In the respective first lines output by each z3-debug invocation above, we can see that already after the first major step (“simplifier”), the number of expressions differs considerably (271 for queries without KDAlloc vs 203 with KDAlloc). We use the -tr:th_rewriter_step option to trace the simplification steps performed by the so-called theory rewriter, which runs as part of the simplifier. We also add -tr:simplifier for orientation in the trace (ensuring that the rewriting steps are indeed performed as part of the first simplifier invocation) and -v:10 to set the verbosity (for the output shown above). The trace written by z3-debug is stored in a file called .z3-trace, which we have to backup to a different location before invoking z3-debug again. Our original files are provided in /project/queries/expand_dfs/query-0533316-trace.

We now look at the two trace files, z3-trace-det.log and z3-trace-nondet.log. While we primarily study the former to understand how the query was optimised, we use the latter to find out where the traces differ. We do this by looking at the diff of the two files side-by-side. In the docker container, one can do this using diff -y z3-trace-det.log z3-trace-nondet.log | less, although using a graphical diff viewer might be more comfortable.
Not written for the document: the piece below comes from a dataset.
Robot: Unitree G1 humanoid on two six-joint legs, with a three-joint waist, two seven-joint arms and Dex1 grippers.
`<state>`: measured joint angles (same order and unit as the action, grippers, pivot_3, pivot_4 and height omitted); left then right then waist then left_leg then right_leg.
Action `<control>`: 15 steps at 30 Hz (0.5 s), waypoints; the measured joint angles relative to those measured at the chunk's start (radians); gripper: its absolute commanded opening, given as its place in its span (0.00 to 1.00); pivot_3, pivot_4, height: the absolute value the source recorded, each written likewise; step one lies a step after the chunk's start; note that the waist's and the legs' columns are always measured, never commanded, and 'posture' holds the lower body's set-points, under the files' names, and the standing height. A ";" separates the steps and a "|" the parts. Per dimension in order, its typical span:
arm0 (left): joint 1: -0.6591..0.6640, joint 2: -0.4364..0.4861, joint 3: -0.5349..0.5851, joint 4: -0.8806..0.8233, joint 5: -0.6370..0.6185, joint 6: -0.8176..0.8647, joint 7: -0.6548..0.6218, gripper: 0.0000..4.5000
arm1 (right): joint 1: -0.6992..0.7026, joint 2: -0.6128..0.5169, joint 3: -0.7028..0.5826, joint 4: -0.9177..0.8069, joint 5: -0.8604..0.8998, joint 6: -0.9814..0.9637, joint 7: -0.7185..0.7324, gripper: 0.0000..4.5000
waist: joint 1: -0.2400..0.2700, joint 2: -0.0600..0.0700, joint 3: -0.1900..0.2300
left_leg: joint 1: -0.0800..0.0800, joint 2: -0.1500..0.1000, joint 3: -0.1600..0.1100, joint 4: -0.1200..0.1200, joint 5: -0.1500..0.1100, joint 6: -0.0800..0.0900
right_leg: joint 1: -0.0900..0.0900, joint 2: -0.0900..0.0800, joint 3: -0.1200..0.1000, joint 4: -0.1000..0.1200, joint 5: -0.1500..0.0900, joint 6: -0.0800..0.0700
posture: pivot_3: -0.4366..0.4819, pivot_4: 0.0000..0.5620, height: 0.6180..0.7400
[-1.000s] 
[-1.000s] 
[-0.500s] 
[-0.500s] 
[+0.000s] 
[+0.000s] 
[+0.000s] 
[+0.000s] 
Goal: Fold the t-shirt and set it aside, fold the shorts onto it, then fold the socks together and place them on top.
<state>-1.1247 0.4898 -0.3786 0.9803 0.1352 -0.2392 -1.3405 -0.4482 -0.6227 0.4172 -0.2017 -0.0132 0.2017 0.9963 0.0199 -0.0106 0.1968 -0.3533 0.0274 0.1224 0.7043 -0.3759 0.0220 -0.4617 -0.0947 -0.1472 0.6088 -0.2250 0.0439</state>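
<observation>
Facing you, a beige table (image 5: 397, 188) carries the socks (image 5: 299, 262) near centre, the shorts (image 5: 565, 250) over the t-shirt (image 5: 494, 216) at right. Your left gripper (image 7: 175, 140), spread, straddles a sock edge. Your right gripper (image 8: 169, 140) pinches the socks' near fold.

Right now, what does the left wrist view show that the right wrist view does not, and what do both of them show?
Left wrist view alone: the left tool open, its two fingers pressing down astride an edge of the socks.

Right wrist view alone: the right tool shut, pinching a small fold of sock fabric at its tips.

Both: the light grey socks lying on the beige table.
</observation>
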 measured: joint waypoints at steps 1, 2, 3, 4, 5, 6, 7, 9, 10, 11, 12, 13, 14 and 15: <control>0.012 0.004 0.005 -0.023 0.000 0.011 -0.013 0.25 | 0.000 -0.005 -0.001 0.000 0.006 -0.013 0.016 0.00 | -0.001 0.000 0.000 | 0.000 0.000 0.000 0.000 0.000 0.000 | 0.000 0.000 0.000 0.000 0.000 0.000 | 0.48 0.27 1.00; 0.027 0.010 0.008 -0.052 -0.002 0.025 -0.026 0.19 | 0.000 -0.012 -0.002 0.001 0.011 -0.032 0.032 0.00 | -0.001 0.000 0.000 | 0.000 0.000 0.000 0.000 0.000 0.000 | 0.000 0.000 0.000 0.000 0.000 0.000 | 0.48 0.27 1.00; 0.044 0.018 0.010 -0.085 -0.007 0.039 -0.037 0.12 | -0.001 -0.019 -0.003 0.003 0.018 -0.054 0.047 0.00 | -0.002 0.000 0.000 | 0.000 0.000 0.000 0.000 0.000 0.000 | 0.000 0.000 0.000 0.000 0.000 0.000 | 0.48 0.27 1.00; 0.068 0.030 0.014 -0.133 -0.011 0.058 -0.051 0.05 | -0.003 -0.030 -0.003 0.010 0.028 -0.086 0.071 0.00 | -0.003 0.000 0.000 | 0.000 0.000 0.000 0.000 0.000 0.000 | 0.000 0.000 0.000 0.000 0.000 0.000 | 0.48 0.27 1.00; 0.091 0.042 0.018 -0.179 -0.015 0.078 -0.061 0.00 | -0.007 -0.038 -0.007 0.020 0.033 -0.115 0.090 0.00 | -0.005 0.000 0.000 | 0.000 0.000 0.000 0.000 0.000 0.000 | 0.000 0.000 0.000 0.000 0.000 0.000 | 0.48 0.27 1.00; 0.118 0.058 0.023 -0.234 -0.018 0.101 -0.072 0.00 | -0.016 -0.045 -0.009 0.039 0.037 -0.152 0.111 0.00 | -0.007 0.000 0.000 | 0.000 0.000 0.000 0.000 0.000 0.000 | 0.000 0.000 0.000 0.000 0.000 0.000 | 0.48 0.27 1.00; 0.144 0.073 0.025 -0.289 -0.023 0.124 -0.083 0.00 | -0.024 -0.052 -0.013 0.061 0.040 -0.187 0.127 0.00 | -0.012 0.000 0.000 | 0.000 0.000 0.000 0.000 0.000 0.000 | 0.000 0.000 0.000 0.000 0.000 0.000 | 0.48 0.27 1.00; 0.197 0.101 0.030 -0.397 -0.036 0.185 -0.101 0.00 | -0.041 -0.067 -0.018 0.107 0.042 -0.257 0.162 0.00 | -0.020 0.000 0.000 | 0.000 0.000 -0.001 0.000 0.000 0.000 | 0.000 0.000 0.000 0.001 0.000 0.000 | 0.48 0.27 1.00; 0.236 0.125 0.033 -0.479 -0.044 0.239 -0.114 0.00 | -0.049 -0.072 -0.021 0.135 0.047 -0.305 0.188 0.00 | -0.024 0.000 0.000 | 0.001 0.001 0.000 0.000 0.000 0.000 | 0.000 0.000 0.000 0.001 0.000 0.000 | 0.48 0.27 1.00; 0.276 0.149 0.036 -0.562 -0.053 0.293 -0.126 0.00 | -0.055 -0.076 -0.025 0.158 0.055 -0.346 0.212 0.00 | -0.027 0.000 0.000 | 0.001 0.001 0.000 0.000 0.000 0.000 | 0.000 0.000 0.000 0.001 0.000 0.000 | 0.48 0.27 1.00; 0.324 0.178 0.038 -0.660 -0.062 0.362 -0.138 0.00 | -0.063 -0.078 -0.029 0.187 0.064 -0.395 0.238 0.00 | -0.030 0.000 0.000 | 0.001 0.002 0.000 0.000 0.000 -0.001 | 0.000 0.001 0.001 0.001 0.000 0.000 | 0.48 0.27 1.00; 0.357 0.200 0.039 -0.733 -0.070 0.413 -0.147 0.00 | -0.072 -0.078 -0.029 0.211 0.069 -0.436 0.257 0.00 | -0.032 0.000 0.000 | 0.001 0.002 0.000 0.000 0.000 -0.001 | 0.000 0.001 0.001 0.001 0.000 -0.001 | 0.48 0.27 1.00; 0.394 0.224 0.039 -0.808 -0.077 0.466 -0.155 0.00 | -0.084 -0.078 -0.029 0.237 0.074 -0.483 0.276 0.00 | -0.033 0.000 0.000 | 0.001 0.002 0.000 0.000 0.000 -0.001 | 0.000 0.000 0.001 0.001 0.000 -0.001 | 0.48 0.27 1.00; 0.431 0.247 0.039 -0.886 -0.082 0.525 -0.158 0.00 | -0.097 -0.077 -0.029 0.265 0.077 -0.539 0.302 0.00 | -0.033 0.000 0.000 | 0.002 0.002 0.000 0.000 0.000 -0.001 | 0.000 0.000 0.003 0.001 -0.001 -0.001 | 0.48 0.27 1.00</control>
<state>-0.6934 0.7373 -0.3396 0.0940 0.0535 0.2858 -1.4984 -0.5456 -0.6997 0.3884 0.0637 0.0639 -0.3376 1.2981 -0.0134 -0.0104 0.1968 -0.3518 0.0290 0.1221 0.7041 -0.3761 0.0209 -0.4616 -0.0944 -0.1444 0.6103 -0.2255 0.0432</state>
The first difference (in the following, we only show excerpts from z3-trace-det.log) ocurrs at

-------- [th_rewriter_step] reduce_app ../../z3/src/ast/rewriter/th_rewriter.cpp:627 ---------
extract
(let ((a!1 (ite (and (= (select A-data-stat #x00000008) #x00)
                     (= (select A-data-stat #x00000009) #x00)
                     (= (select A-data-stat #x0000000a) #x00)
                     (= (select A-data-stat #x0000000b) #x00)
                     (= (select A-data-stat #x0000000c) #x00)
                     (= (select A-data-stat #x0000000d) #x00)
                     (= (select A-data-stat #x0000000e) #x00)
                     (= (select A-data-stat #x0000000f) #x00))
                #x0000000000000000
                #x0000224400000000)))
  (bvadd #xffffddbc00000000 a!1))
---------->
(let ((a!1 (ite (and (= (select A-data-stat #x00000008) #x00)
                     (= (select A-data-stat #x00000009) #x00)
                     (= (select A-data-stat #x0000000a) #x00)
                     (= (select A-data-stat #x0000000b) #x00)
                     (= (select A-data-stat #x0000000c) #x00)
                     (= (select A-data-stat #x0000000d) #x00)
                     (= (select A-data-stat #x0000000e) #x00)
                     (= (select A-data-stat #x0000000f) #x00))
                #x0000000000000000
                #x0000224400000000)))
  (bvadd ((_ extract 31 0) #xffffddbc00000000) ((_ extract 31 0) a!1)))

where a!1 translates to (Select w64 C 0x00 0x224400000000) in KQuery (Select is called ite here and widths are implicit). With the enclosing (Extract w32 0 ...), the query fragment transformed here corresponds to the example from Figure 7 in the paper. The step shown in the trace can be read as extract Q ----------> Q', where extract is the operation that is being rewritten; Q is its operand before the transformation, and Q' is the resulting query fragment. Thus, (Extract w32 0 Q) is rewritten to Q'. From this, we can see that the rewriting step above corresponds to the first step displayed in Figure 7: The Extract is pushed down to the operands of the Add (here: bvadd) operation.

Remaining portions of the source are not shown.